The time series for 12 countries, selected for their accuracy and characteristic features, and twice smoothed with 3-year moving averages, are shown in Figures 2a and 2b in colour.

A glance at these graphs leaves no doubt about the generalized decline of mortality in the post-war period but also makes clear the existence of widely varying speeds, some sluggish, some precipitous, as well as the occurrence of periods of short-term increase here and there.

        In the tumultuous development the curves of different countries often cross each other, sometimes only to recross soon after, sometimes signifying a more permanent change in ranking. It may further be appreciated that in a general way the curves have been falling more steeply in the second half of the period, roughly after 1970. This testifies to a tendency of the decline to accelerate, and this acceleration is percentagewise even sharper than shown in the arithmetic scale of the figure. A comparison of the two figures shows further that the decline of mortality has been more pronounced among women than men. In fact, a more thorough examination of the figures and the underlying data in the Annex will show that there has been no exception to the faster mortality decline for women and that even in the countries of the former East bloc where male mortality long remained stationary, the female rates showed significant improvement. Among the 26 countries listed in Table 6 and showing death rates for two separate dates, the unweighted mean of mortality decline was 14.4 percent for males and 25.7 percent for females.

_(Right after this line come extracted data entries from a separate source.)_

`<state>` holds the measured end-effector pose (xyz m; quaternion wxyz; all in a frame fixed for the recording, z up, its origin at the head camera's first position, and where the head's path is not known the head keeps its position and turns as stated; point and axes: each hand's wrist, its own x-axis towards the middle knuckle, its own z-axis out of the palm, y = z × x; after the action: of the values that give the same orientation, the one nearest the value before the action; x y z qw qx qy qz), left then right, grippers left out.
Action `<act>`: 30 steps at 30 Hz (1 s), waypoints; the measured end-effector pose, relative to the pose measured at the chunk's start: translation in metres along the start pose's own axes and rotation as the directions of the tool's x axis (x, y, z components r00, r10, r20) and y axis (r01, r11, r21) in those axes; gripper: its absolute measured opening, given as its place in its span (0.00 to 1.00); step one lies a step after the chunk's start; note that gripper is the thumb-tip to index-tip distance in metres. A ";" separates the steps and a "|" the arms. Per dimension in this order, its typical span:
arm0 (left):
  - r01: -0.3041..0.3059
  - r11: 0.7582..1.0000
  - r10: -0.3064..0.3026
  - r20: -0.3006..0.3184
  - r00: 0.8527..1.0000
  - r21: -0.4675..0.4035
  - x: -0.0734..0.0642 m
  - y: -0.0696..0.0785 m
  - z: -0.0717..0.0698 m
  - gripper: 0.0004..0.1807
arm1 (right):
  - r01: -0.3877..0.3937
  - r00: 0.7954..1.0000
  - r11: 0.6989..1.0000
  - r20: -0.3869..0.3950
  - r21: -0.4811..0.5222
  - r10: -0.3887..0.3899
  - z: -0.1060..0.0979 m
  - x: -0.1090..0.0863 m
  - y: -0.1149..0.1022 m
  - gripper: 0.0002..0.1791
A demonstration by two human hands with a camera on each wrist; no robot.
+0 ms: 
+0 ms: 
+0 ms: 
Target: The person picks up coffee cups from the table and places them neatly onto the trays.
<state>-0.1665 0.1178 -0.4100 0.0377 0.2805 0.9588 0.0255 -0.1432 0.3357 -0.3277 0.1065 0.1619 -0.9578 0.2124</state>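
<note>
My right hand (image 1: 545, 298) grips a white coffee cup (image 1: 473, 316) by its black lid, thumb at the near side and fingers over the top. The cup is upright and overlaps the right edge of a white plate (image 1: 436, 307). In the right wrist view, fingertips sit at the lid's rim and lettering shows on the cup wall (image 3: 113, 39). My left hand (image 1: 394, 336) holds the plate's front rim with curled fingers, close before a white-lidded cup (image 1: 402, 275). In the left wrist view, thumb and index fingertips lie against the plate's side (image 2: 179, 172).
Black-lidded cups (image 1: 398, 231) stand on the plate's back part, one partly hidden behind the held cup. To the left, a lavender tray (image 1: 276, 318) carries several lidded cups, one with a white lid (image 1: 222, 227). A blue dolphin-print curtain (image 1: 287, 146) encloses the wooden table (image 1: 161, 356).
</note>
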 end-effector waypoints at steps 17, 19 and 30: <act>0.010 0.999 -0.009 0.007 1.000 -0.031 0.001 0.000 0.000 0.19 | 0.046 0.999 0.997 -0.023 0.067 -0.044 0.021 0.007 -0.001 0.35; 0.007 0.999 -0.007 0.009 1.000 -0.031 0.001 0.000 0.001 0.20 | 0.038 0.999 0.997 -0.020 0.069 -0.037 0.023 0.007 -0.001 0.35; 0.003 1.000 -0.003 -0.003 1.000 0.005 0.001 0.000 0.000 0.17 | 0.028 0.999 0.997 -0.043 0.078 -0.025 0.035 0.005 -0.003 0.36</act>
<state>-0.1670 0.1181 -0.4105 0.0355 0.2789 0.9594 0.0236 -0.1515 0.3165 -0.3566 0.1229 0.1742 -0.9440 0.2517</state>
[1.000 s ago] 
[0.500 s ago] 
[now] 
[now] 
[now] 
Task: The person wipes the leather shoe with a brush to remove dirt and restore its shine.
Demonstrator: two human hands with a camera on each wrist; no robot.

        It may be asked whether it is possible to reduce the large variety of national time series into a smaller number of scenarios, each of which has prevailed in several countries. We shall try to do this by considering both the level and the speed of decline in each country.

        Although in the global context all countries of the database are low-mortality countries, there are between them differences large enough to discern the existence of  high-, medium- and low-mortality groups among them. Some countries, however, do not conform to any of these groups while some others have during the observation period moved from one group to another.

        Finally, a few countries defy precise classification because of uncertainty about the data. The six-way classification below is therefore not very clear-cut but may be of some help in the examination of this particular mortality history. In reading the comments the reader may refer to Figure 2(a,b), to country-wise data in Table 6 and aggregate rates in Table 7. Further details are given in Annex Tables 2, 3 and 4.

(i) Iceland

Iceland has had and continues to have the lowest reliably recorded mortality at old age in the world. The advance over other countries is particularly notable among men. The population being small, annual rates are volatile but substantial mortality decline is nevertheless obvious and has amounted to 25 percent in as many years.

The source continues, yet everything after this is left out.